Scan the data below and state the number of lines that include the word "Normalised", adding no comment.
DATA EXTRACT: Begin
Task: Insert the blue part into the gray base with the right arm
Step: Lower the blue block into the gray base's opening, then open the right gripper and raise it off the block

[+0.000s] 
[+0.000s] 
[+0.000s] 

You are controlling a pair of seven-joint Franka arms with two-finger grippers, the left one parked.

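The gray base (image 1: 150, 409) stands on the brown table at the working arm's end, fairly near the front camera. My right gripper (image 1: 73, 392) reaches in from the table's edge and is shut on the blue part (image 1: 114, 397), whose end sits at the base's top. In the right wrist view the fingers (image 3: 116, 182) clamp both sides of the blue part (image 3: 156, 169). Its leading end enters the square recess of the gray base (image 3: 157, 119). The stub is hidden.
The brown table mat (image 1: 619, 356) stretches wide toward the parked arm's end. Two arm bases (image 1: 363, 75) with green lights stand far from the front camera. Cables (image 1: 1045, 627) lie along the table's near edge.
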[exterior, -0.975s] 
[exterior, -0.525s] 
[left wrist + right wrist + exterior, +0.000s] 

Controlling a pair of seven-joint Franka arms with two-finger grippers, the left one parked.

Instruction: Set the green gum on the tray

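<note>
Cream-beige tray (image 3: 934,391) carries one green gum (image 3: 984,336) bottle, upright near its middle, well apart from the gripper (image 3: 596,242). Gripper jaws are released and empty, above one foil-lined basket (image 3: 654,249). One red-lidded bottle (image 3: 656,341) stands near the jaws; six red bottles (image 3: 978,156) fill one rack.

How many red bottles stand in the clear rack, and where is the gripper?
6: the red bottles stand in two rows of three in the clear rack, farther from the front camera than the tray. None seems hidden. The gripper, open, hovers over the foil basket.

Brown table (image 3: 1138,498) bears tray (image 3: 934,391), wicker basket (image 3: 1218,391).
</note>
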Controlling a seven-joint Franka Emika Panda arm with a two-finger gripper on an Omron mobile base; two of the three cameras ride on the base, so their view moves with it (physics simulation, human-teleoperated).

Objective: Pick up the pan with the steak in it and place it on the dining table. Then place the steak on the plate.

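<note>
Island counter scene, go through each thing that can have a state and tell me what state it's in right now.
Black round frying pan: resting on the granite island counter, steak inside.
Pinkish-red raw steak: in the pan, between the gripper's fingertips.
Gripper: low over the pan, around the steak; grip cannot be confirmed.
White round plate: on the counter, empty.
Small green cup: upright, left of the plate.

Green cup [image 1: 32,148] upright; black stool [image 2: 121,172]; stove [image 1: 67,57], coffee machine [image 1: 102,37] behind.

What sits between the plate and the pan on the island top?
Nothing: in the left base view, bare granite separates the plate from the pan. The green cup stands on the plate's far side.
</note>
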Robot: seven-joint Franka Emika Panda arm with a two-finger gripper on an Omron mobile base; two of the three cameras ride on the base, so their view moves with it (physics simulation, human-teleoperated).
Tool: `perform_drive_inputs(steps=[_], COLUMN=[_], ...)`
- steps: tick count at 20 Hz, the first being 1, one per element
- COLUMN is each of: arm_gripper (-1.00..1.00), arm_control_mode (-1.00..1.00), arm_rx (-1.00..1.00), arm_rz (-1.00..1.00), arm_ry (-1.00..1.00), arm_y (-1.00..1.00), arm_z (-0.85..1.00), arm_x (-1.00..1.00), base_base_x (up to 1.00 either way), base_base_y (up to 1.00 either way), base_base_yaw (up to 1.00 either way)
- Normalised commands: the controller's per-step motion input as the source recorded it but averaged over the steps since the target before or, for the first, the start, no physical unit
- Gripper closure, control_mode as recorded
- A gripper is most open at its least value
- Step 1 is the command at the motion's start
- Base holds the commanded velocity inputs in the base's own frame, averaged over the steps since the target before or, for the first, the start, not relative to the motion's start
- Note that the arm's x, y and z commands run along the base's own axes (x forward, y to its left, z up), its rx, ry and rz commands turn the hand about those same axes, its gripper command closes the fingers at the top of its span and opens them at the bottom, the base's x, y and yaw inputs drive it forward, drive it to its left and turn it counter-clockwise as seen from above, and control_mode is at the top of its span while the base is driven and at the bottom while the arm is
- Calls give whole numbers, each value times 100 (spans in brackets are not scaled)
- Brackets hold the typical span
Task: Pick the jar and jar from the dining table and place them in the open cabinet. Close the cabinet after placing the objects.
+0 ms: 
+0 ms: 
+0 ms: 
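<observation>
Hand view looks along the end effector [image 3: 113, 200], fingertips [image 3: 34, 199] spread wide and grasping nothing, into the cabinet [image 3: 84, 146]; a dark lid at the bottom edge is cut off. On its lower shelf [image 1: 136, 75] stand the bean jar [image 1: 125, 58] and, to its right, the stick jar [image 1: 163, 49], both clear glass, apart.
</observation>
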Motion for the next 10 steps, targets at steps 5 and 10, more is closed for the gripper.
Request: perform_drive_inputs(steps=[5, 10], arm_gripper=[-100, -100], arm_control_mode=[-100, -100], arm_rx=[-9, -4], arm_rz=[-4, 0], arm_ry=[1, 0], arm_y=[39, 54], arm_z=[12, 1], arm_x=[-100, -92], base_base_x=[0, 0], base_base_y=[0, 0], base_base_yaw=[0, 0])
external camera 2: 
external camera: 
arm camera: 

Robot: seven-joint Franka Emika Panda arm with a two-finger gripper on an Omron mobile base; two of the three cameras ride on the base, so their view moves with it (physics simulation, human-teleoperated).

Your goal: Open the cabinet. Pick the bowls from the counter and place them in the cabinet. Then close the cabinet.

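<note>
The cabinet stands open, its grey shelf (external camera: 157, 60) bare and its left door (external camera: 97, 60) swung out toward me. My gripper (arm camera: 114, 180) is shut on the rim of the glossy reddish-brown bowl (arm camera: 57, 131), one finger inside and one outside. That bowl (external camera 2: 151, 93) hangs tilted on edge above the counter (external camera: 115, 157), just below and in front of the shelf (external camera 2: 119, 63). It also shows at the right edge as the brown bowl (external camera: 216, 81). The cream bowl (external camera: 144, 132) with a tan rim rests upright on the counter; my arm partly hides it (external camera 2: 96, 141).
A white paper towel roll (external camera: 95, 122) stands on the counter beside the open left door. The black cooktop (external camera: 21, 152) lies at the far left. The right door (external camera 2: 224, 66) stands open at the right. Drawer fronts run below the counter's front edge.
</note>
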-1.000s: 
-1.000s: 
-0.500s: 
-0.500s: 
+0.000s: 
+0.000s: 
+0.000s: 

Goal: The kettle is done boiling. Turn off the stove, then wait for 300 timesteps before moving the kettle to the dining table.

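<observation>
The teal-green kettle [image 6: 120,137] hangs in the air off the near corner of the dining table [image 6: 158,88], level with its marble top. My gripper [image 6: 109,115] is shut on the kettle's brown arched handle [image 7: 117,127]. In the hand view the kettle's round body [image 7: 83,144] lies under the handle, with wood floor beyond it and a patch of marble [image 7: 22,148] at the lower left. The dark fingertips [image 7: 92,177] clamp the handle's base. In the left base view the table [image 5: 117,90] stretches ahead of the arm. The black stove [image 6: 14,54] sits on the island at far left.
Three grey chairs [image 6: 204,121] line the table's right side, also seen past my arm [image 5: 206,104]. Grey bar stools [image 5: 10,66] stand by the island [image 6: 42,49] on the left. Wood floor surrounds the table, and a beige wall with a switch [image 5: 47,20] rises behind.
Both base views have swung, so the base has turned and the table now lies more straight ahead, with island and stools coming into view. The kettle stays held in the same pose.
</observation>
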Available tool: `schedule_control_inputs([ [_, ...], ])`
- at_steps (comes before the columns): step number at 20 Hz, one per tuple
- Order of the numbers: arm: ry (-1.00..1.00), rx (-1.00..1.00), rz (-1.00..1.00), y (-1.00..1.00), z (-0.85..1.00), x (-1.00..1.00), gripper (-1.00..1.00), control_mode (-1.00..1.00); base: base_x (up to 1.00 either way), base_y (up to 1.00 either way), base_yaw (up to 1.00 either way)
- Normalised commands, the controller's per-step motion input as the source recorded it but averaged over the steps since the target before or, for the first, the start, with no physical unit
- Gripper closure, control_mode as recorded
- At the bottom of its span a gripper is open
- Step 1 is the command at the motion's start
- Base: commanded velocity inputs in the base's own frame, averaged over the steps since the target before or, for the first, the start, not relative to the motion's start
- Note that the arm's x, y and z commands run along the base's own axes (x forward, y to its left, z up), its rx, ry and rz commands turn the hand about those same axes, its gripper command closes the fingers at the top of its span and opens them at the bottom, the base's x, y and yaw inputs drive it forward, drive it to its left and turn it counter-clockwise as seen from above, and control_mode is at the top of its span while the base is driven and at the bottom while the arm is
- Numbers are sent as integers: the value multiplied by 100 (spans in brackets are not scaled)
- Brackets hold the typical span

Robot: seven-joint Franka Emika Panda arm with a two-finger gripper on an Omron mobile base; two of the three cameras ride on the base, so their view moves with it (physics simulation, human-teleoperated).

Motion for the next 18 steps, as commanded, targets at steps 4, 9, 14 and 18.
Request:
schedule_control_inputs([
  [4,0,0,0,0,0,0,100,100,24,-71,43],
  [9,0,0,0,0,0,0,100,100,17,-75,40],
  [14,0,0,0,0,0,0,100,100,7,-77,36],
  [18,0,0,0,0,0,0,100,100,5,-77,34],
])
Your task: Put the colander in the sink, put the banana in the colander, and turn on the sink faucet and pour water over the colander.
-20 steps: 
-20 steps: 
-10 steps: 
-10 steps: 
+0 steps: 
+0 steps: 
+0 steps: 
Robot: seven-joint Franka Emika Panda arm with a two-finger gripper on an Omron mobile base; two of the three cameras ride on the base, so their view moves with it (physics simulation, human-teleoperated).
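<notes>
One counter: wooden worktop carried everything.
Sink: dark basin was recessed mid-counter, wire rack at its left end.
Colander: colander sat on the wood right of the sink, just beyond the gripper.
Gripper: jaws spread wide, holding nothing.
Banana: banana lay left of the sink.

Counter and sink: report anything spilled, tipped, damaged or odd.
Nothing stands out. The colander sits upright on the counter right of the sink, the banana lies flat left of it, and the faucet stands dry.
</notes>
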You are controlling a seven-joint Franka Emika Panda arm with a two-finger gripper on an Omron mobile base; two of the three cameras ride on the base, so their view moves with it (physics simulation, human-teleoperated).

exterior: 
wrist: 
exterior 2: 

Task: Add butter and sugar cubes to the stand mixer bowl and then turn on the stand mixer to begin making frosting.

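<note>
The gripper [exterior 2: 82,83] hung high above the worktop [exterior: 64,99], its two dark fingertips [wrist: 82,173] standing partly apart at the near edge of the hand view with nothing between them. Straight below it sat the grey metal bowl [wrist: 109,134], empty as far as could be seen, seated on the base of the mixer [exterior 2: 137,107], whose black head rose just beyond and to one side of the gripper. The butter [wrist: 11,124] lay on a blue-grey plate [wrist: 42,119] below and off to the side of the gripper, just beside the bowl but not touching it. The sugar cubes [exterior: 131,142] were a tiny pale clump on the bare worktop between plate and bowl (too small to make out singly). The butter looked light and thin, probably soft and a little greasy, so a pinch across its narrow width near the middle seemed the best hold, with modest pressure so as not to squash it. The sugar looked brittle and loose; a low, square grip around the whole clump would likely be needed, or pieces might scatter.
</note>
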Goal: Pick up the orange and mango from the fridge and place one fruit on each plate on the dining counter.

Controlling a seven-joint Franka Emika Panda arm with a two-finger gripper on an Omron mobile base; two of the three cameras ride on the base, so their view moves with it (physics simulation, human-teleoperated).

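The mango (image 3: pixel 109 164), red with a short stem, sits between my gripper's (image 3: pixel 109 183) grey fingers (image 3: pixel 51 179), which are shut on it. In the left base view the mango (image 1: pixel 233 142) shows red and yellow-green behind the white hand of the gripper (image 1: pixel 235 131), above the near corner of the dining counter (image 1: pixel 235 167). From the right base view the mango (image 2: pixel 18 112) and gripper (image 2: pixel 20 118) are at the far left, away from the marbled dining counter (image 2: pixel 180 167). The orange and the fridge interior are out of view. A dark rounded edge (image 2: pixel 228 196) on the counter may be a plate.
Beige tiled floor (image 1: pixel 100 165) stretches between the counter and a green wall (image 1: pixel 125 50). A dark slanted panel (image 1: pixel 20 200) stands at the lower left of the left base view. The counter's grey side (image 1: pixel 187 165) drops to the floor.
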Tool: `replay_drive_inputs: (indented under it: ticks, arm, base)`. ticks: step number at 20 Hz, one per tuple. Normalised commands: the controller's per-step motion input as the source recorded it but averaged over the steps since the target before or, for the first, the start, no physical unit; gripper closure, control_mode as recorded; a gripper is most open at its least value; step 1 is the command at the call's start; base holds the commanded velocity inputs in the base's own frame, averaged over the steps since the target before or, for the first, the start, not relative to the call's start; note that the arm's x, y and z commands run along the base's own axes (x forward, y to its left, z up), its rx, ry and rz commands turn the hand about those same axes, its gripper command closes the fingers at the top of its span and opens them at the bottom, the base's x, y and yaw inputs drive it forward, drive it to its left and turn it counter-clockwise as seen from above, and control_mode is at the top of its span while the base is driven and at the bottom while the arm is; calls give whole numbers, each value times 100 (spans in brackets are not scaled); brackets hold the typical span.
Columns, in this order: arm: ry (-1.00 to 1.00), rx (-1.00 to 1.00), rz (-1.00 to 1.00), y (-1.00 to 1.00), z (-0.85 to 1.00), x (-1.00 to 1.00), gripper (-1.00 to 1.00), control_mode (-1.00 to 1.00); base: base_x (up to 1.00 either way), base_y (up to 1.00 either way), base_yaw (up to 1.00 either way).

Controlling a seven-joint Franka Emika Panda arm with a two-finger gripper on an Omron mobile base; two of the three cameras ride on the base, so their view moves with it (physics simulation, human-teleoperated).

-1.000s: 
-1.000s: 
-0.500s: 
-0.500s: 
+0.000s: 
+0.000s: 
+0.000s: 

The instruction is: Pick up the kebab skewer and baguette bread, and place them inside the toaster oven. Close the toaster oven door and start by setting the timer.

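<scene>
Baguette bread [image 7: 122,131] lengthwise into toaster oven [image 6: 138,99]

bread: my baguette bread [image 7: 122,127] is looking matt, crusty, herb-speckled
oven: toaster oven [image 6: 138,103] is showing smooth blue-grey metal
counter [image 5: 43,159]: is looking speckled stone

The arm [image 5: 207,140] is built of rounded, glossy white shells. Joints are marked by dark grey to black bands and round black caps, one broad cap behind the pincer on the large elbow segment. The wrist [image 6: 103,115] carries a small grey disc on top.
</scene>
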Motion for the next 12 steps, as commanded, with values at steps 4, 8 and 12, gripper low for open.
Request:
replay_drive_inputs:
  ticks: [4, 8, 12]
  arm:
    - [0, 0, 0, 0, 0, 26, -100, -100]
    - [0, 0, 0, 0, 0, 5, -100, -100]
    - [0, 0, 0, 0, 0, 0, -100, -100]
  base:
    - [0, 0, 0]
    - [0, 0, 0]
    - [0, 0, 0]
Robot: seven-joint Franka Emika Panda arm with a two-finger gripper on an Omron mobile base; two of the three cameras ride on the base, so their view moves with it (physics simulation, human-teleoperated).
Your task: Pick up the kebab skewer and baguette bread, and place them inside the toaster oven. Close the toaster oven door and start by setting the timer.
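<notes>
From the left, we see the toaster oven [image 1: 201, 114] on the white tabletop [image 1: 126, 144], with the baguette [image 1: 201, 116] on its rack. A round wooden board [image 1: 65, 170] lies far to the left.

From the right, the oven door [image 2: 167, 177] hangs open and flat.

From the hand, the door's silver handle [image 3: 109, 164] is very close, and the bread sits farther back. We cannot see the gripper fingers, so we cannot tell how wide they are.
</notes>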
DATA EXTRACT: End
SOLUTION
3